DirectSecure lets you dynamically segment and isolate cross-platform systems by not relying on user authentication, but instead uses machine authentication to ensure that only trusted systems on your network can establish network communication with each other. This end-point authentication of a computer's machine credentials is based on Kerberos, PKI certificates, or pre-shared keys. Optionally, encryption can be enforced to secure communications between end points. Microsoft provides this capability as a standard part of the Windows platform and refers to this functionality as server and domain isolation (SDI). DirectSecure extends this same capability to non-Microsoft platforms, thereby enabling comprehensive support of mixed UNIX, Linux and Windows environments.

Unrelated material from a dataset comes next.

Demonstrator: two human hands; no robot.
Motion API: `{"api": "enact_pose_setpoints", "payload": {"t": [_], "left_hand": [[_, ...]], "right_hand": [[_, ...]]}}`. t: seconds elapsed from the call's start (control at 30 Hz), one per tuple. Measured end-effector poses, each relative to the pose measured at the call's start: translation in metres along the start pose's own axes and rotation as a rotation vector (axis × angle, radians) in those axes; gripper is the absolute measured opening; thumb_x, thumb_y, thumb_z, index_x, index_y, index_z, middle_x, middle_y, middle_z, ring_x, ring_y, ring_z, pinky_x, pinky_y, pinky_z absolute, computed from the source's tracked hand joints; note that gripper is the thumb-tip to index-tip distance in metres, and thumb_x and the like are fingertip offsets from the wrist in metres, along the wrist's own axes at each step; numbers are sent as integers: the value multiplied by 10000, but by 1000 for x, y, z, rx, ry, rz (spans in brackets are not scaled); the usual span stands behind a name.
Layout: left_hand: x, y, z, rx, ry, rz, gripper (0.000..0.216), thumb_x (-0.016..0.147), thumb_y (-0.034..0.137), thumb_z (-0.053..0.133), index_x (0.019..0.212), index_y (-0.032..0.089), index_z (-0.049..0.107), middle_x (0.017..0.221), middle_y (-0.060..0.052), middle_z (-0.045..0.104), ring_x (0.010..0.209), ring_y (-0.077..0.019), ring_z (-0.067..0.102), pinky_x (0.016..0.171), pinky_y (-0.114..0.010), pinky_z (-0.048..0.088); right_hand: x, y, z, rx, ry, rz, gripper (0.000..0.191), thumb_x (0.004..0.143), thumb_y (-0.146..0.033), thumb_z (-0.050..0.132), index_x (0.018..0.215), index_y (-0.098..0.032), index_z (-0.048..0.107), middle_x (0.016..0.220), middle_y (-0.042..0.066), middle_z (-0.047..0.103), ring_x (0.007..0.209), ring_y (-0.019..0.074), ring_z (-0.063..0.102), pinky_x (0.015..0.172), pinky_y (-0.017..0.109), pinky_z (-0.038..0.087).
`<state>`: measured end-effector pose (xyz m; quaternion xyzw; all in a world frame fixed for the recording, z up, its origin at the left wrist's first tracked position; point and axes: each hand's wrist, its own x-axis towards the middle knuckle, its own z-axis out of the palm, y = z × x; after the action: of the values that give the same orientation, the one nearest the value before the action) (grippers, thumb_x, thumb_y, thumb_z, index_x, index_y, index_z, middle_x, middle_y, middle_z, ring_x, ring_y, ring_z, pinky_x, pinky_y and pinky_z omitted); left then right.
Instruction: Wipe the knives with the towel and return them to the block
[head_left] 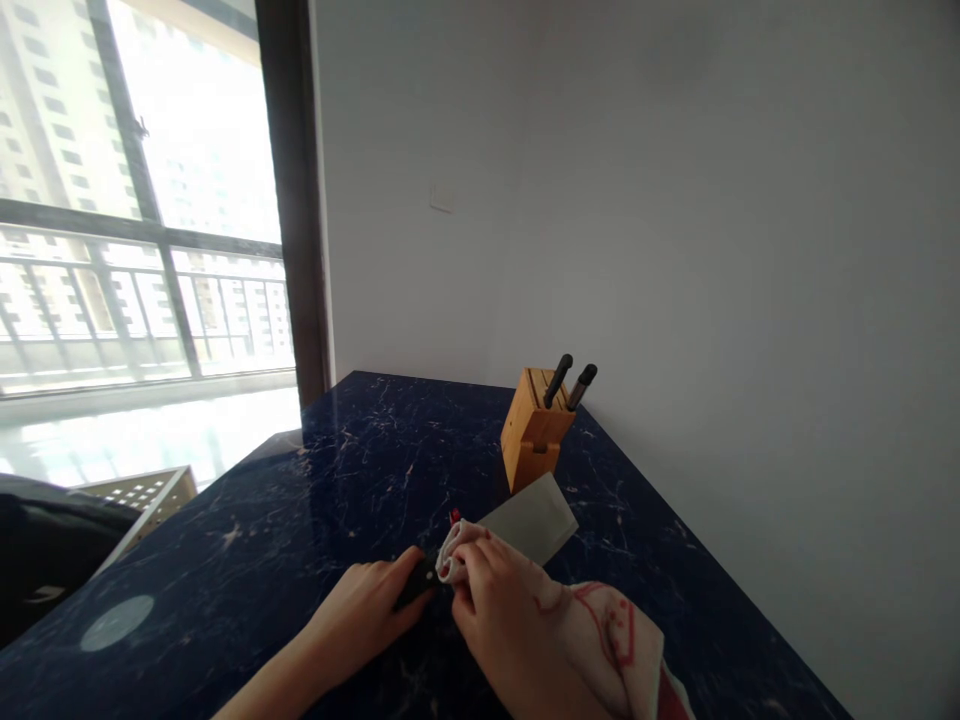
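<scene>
A cleaver [534, 520] with a broad grey blade and a black handle points away to the right, above the dark table. My left hand [382, 595] is wrapped round its handle. In my right hand [491, 600] is a bunched pale cloth [589, 625] with red markings, pressed against the cleaver where handle meets blade. The cloth covers that part of the blade and trails off to the right, under my forearm. A small red thing [454, 516] shows just beyond the cloth; its kind is unclear.
Behind the blade stands a wooden knife block [536, 430] with two dark-handled tools in it. The marbled blue table [360, 470] meets a grey wall on the right. A dark seat or bag and a pale perforated frame [154, 500] are at the left edge.
</scene>
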<state>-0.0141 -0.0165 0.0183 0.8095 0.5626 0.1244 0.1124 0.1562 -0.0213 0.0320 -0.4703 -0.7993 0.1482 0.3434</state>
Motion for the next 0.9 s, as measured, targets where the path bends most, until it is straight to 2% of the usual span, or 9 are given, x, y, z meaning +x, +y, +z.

DirectSecure enforces the logical boundaries that you define through end-point authentication policies that are created, distributed and managed through Active Directory Group Policy. Policy deployment occurs seamlessly when a computer joins the Active Directory domain. Through Centrify's support for Group Policy, the same policies that Microsoft provides for Server and Domain Isolation can be applied to UNIX and Linux systems.
Policies are enforced by the built-in IPsec functionality found in modern Windows, UNIX and Linux platforms. Instead of the traditional use of IPsec as a tunneling and network encryption protocol (such as remote access through VPN), both Microsoft SDI and DirectSecure employ IPsec "transport mode" for end-to-end security between computers, even across Network Address Translation (NAT). Because IPsec is a Layer 3 security protocol, it provides security for all IP-based traffic and operates transparently to users and applications. Therefore, applications don't need to support IPsec — and require no modifications — to be compatible with this form of authentication and encryption.
With these policies in place, trusted systems are now protected and can easily communicate with each other without any additional steps and/or login procedures. Unmanaged or rogue computers are not able to establish network communication with systems protected within the logically isolated network.